A sa manière, le caricaturiste du Lynx participe à cette réflexion critique : a la une du 10 septembre titrée : « Révision constitutionnelle : Le référendum… c’est sûr ! », Oscar montre le dévouement, comment l’on s’affaire et l’on se bat pour « faire du projet du référendum une réalité ». On peut voir le Président Guinéen affalé dans un fauteuil au pied duquel est attachée une corde qui se prolonge à l’intérieur d’une urne (« caisse référendaire ») en construction. Pendant qu’on s’active autour de cette fameuse caisse ou que l’on est entrain de se battre (en haut, à gauche), le Président dort, en pensant, en arrière-plan, à sa couronne. Le vieux Koutoubou s’exclame :

‘« Koutoubou ! Non, mais… didon. Combat-là, c’est devenu clair et net maintenant, gô ! Mon vié 140 , pays là ! »’

Dans ce numéro, le journal lève tout doute quant à la tenue du référendum. La CNTG (Confédération Nationale des Travailleurs Guinéens) entre elle aussi dans la danse.

Le combat est suggéré à deux niveaux : d’abord, un niveau explicite par les deux personnages qui se battent en haut. Il s’agit bien de montrer l’engagement des proches de L. Conté à organiser ce référendum, d’où le niveau implicite et l’humour qu’on dissimule dans la contruction de la caisse. Le Président maîtrise la situation puisque la caisse est reliée à son fauteuil par une corde. Le caractère reposé du chef (il dort) est à opposer au travail des autres peronnages de la scène. Cependant ce repos n’est qu’apparent puisque L. Conté rêve de sa couronne, en même temps que lui coule sur le front de la sueur, expression évidente de sa préoccupation.

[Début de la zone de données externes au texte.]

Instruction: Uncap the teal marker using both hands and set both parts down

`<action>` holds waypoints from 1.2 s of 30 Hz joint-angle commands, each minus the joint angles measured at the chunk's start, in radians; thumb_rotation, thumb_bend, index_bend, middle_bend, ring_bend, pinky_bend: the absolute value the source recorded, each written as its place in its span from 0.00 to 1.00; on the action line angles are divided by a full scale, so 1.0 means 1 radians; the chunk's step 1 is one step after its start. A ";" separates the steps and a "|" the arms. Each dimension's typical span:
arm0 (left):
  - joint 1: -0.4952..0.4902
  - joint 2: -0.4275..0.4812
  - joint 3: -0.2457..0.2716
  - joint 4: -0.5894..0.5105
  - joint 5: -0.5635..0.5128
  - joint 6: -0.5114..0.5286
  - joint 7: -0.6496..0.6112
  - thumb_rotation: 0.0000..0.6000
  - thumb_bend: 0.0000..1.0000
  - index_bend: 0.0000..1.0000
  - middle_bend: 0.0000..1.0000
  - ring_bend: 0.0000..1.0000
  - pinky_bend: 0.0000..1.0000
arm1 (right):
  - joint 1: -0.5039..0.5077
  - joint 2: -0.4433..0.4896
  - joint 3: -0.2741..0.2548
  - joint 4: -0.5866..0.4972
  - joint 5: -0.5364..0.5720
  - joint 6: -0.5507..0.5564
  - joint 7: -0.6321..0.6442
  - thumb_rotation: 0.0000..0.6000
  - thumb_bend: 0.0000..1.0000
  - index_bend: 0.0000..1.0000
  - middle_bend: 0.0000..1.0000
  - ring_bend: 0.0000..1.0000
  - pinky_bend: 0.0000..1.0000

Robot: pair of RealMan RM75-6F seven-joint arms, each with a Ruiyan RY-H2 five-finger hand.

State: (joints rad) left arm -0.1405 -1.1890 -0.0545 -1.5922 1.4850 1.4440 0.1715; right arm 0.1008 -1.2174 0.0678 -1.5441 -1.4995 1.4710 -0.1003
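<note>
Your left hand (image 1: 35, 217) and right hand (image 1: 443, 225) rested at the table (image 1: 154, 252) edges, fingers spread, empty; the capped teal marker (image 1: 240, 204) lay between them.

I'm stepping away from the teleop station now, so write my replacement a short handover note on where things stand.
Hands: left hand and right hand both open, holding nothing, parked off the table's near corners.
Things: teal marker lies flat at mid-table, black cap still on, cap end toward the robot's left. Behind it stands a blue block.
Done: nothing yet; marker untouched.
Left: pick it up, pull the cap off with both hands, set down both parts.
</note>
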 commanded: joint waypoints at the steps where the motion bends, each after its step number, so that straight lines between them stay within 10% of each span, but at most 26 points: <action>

Les choses deviennent plus sérieuses et corsées dans les numéros 498, 499, 500, 502 et 503. Comme une structure en crescendo, le caricaturiste du Lynx s’emballe, au fur et à mesure que l’échéance du référendum s’approche, prévu le 11 novembre. Dans le numéro 499 la cartouche Référendum ironise :

‘« Le « capitaine » Fory Coco et son équipe ont choisi le 11 novembre pour diriger les Guinéens vers le référen…donne. Histoire de garantir au patron de la Cocoteraire un règne, sans frein ! »’

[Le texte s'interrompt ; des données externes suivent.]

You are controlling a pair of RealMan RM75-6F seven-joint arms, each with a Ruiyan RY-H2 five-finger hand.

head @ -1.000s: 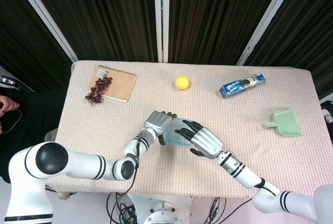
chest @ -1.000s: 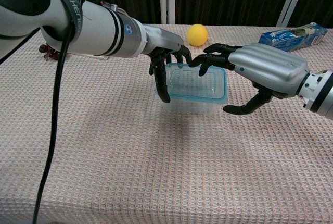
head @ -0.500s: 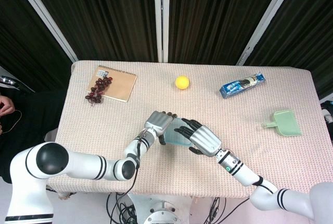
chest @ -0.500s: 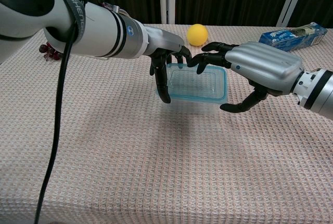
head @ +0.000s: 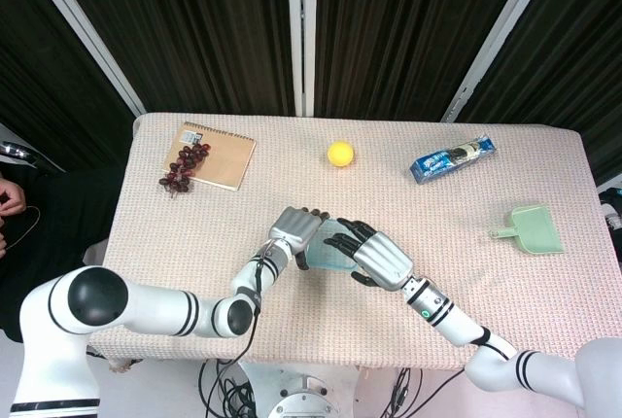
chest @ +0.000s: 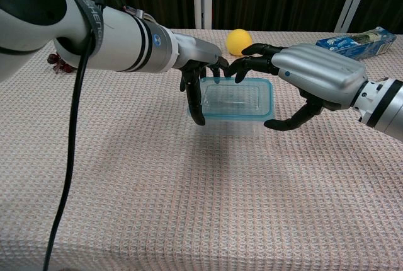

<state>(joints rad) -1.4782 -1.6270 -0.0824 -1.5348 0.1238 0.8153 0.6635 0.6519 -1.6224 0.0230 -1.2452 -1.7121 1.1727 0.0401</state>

Dans ce numéro et le précédent (cf. les deux caricatures ci-dessous), le Président est face à ses troupes, menaçant :

Désormais, la loi est bafouée, les législatives, en attente, seront encore reportées. Le plus urgent est de reconduire le Chef d’Etat dans son fauteuil présidentiel. C’est ainsi que lorsqu’il reçoit une décoration (Oscar du développement) de la part des opérateurs économiques de son pays, son discours de remerciement vire inexorablement vers la question du référendum dont l’issue est fatalement le « Oui » à 100%. Il n’y a qu’à regarder les caricatures d’Oscar pour s’en convaincre  (à la une 498, une pancarte pend à son bras gauche, la même que sur le dessin qui illustre le compte rendu de son discours à l’occasion de la remise de l’Oscar du développement).

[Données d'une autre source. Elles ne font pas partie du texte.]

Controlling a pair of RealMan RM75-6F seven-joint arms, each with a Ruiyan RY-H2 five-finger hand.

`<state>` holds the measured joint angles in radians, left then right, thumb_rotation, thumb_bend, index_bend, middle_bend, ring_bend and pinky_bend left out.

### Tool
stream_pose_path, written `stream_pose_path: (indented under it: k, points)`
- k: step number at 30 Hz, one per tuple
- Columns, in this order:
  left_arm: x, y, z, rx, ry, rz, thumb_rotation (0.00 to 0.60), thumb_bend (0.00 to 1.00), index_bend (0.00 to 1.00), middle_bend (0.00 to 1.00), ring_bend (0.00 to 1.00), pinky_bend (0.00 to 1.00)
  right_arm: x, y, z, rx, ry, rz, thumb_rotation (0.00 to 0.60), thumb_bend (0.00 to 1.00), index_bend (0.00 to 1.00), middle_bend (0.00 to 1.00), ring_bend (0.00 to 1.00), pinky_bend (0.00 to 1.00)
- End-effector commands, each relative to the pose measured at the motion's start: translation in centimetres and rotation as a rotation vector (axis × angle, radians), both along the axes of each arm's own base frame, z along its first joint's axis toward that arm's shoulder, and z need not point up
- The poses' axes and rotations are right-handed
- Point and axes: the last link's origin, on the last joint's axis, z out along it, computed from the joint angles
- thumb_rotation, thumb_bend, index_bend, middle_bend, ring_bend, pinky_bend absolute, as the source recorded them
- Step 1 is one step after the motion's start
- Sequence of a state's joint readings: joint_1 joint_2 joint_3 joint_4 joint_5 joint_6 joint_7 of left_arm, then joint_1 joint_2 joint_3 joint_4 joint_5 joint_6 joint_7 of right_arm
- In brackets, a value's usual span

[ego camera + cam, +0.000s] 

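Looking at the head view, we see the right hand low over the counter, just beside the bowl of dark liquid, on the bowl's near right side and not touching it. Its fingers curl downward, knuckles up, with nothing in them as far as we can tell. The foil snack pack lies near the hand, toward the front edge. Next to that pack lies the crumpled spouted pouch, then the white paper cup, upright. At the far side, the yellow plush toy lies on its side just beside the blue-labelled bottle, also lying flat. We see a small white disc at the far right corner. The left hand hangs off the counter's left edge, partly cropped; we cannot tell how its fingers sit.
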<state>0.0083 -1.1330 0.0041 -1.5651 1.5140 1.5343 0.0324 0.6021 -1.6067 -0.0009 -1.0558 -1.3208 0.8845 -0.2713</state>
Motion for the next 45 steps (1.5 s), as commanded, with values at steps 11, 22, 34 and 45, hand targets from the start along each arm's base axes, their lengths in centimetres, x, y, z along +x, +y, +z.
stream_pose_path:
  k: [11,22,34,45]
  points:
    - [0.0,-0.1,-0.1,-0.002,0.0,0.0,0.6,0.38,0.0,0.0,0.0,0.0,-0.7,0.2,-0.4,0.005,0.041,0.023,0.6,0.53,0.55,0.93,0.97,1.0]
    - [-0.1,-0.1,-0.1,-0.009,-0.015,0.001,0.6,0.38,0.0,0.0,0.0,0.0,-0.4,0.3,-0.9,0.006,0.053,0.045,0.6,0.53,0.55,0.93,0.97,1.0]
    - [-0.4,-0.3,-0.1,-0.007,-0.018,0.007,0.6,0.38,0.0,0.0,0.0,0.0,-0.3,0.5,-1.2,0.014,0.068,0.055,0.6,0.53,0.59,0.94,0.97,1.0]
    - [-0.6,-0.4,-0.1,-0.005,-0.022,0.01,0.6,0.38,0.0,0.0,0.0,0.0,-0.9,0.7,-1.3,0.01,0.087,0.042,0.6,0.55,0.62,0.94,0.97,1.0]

A partir de cette date, Le Lynx ouvre les vannes qui font apparaître le trucage de ce référendum. Les unes des numéros 500, 502 et 503 sont toutes les trois construites autour de cette avalanche de « Oui ». Que le Président trahisse son serment (reproche que lui fait le Président de l’Assemblée Nationale), qu’il veuille qu’on lui « foute la paix » (à force d’être traquée par la même question) ou qu’il dorme, le résultat est connu d’avance, sa reconduction est courue d’avance : c’est le « oui » qui l’emportera.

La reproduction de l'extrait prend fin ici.